Brandon Weinreb is a core member of the firm's Data, Privacy and Cybersecurity practice, where he routinely advises clients across a wide range of industries on complex data privacy, cybersecurity, and incident response matters. Brandon's practice encompasses both proactive counseling and reactive crisis management, enabling clients to build resilient data protection programs while also standing ready to guide them through the most challenging cybersecurity events.
Brandon has experience supporting organizations through high-stakes cybersecurity incidents, including ransomware attacks, business email compromises, and other sophisticated threat actor campaigns. His work consists of supporting all facets of incident response efforts, from initial detection through remediation. In this capacity, he assists with coordinating forensic investigations, engaging and liaising with external vendors, providing guidance on containment and recovery strategies, advising on threat actor negotiations and payment considerations, and overseeing legal and regulatory breach notification obligations domestically and across international jurisdictions. Brandon also supports organizations with crisis communications throughout the incident response lifecycle, ensuring that internal and external messaging aligns with organizations' legal and operational priorities.
In addition, Brandon helps clients strengthen their cybersecurity posture by facilitating cybersecurity tabletop exercises and advising on the development and implementation of written information security programs and incident response plans. He also helps clients proactively manage and mitigate data protection risks through vendor security due diligence, as well as negotiating cybersecurity-related provisions in commercial agreements.

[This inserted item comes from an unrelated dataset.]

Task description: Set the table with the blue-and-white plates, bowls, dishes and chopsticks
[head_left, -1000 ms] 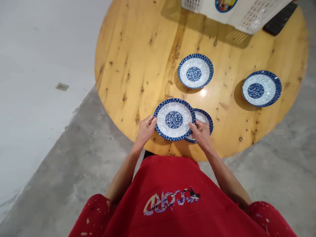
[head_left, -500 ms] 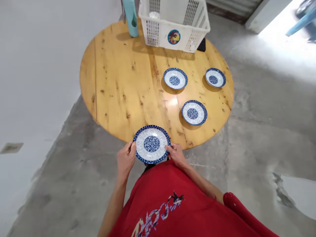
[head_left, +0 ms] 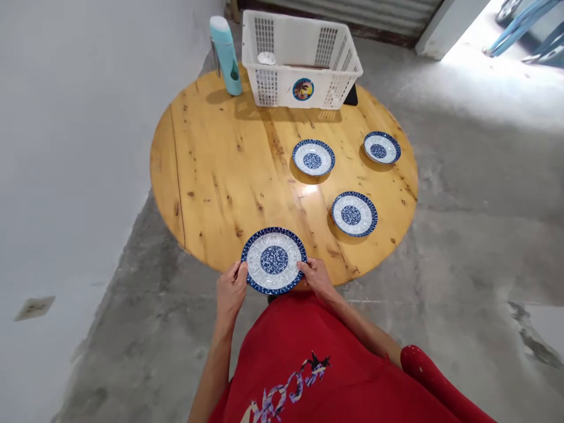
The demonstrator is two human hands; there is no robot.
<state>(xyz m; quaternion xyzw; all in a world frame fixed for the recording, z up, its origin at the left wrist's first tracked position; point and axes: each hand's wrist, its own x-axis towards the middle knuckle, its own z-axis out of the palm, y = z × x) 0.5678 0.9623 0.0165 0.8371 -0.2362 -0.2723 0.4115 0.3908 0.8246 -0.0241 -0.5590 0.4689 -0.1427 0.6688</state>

As a Certified Information Privacy Professional (CIPP/US, CIPP/E), Brandon advises clients on existing, proposed, and emerging state, federal, and international data protection laws and regulations, including the California Consumer Privacy Act (CCPA) and other comprehensive consumer privacy statutes. His compliance work consists of drafting and reviewing privacy policies and data processing addendums, developing and advising on the implementation of consumer rights request processes, and providing strategic counsel on the privacy implications of emerging technologies.